__EXERCISE DIRECTIONS__.
Reproduce exactly the lines from the line containing "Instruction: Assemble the" through the last line of the listing, and no others.

__DATA__.
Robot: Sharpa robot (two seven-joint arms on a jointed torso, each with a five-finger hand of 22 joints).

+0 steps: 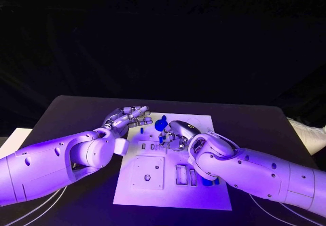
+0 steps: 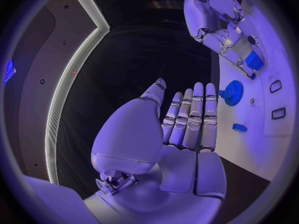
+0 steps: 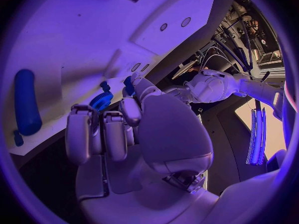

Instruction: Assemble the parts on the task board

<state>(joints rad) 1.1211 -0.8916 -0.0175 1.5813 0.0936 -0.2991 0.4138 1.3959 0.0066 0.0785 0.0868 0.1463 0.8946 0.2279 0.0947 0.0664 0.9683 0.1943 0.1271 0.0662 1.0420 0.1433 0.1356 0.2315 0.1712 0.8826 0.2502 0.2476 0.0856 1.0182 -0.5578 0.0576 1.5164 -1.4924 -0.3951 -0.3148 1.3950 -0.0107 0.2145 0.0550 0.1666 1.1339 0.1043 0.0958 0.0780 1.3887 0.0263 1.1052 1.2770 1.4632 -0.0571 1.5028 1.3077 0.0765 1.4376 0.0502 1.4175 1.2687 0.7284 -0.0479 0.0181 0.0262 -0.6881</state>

__ANSWER SECTION__.
Instruction: Assemble the parts on the task board

<state>(joints rad) 1.1211 -0.8916 -0.0175 1.5813 0.0936 -0.2991 0.4138 1.3959 0.0066 0.0785 0.0868 0.1463 0.8946 0.2279 0.0947 0.0664 0.9683 0.1943 0.1271 0.0662 1.0420 0.1433 0.1356 0.2315 0.1712 0.8826 0.2502 0.2476 0.0856 1.0182 -0.5578 0.0576 1.5164 -1.4924 -0.3951 -0.3148 1.3950 -0.0107 0.2145 0.0550 0.1666 1.1339 0.1043 0.0958 0.0780 1.3887 0.0263 1.1052 1.2770 1.4632 -0.0571 1.5028 1.3077 0.0765 1.4376 0.0502 1.4175 1.2687 0.7284 -0.0479 0.0181 0.0262 -0.6881</state>

No further output is needed.